FlexiDeconv vignette

FlexiDeconv

FlexiDeconv is a flexible cell type deconvolution method for the Spatial Transcriptomics. It infers cell type proportions across pixels by flexibly leveraging the reference, which consists of cell type gene expression profiles typically derived from scRNA-seq data. Nevertheless, user can choose how much the reference should be trusted in the inference process, through the prior weight parameter \(w_k\) for every cell type \(k=1,2,...\).

This vignette is aimed at walking through the main functionality of FlexiDeconv relating to inferring the cell type proportion of pixels, and making visualizations.

We acknowledge that some visualizations are borrowed from STdeconvolve (Miller et al. 2022).

Loading in the package

set.seed(0)
library(FlexiDeconv)

Loading in the data

The dataset that will be used in the vignette is borrowed from (Moffitt et al. 2018), which has a total of 30 mice, with both female and male. We selected the second mouse because it has the largest number of slices available. To simulate low data signal scenario, we subsampled only two slices, with \(slice = -0.09\) and \(slice = 0.21\). Furthermore, we filtered 135 genes following STdeconvolve’s simulation setup (Miller et al. 2022), in order to be consistent.

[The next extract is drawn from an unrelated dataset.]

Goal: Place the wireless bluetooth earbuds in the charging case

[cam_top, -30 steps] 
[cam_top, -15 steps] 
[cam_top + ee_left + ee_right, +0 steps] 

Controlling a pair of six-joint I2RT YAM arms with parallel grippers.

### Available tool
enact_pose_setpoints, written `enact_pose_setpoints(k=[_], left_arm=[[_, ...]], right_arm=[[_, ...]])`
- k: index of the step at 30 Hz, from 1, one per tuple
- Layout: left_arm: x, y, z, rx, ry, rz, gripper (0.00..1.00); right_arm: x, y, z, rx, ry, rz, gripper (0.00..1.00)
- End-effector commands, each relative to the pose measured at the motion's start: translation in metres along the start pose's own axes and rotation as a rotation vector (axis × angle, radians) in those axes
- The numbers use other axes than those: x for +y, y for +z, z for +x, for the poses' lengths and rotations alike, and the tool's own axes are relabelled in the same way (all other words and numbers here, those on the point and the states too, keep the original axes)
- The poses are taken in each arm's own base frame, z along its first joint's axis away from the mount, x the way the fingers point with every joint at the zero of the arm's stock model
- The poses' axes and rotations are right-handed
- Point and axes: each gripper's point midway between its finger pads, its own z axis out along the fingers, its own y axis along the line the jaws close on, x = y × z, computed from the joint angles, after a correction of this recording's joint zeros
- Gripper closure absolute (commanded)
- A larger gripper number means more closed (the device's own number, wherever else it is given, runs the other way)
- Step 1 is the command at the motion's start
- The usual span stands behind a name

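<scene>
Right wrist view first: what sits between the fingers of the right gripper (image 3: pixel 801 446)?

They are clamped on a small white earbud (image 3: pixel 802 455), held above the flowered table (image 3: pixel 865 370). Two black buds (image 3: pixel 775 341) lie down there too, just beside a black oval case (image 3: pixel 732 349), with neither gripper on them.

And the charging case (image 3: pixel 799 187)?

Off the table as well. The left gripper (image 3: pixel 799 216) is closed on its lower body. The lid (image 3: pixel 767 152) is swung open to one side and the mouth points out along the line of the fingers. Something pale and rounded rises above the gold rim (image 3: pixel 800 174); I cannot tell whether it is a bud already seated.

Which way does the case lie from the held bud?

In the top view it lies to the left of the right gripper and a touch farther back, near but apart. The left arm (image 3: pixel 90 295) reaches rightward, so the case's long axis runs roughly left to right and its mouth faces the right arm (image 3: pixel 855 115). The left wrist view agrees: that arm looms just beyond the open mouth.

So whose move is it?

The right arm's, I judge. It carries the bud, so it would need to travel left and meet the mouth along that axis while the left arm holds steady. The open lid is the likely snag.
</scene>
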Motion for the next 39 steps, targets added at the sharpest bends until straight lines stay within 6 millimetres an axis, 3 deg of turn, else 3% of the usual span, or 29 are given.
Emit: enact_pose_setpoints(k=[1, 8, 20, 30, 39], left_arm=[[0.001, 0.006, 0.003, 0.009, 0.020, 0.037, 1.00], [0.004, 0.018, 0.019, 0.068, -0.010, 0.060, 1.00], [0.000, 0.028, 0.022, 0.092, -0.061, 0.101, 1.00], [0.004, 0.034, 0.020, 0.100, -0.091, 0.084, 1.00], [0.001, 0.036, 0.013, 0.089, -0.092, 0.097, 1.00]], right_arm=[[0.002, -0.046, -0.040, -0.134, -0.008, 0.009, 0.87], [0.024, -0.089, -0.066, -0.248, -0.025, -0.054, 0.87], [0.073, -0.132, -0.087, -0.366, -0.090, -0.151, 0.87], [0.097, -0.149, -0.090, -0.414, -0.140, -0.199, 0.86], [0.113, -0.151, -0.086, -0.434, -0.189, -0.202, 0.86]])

Originally, this dataset is an imaging-based MERFISH data, with cell segmentation already performed by the author. Hence, we aggregated the cells to simulate Spatial Transcriptomics data, where each pixel has size 100\(\mu m\) x 100 \(\mu m\). Furthermore, we also aggregated all cells within the selected female mouse to generate a gene expression profile, as visualized below. We treat it as the ground truth gene expression profile.

data(mouse_hypothalamus)
p <- visualizeReference(mouse_hypothalamus$ground_truth_geneexp)
p

To simulate imperfect reference, we removed a cell type (OD Mature) from the reference. For FlexiDeconv to recover the missing cell type, we appended a single placeholder cell type into the new reference, generated from dirichlet distribution with uniform mean.

This visualization shows the gene expression profile of the reference. Every row represents an unique cell type.

new_reference <- appendPlaceholder(mouse_hypothalamus$reference, numPlaceholder=1)
p <- visualizeReference(new_reference)
p

Since the Spatial Transcriptomics data is simulated from MERFISH data, the ground truth cell type proportion per pixel is easily attainable. Before plotting it, we define the color we want for each cell type, to make each cell type as distinct as possible.

color = c('Astrocyte'='red', 'Endothelial'='orange', 
             'Ependymal'='black', 'Excitatory'='blue', 
             'Inhibitory'='green', 'Microglia'='purple', 
             'OD Immature'='yellow', 'OD Mature'='brown',
             'Pericytes'='cyan')

# retrieving the legend object that will be part of the visualization later
legend_grob <- getLegendGrob(color)

For each cell type within each pixel, the ground truth proportion is defined as: \[ \frac{\text{number of genes originated from this cell type}}{\text{total number of genes}} \] This visualization is borrowed from STdeconvolve, as acknowledged at the beginning of the markdown file. Every circle represents a pixel, the proportion of cell types is denoted as a pie chart. Cell type - color correspondence is shown on the right.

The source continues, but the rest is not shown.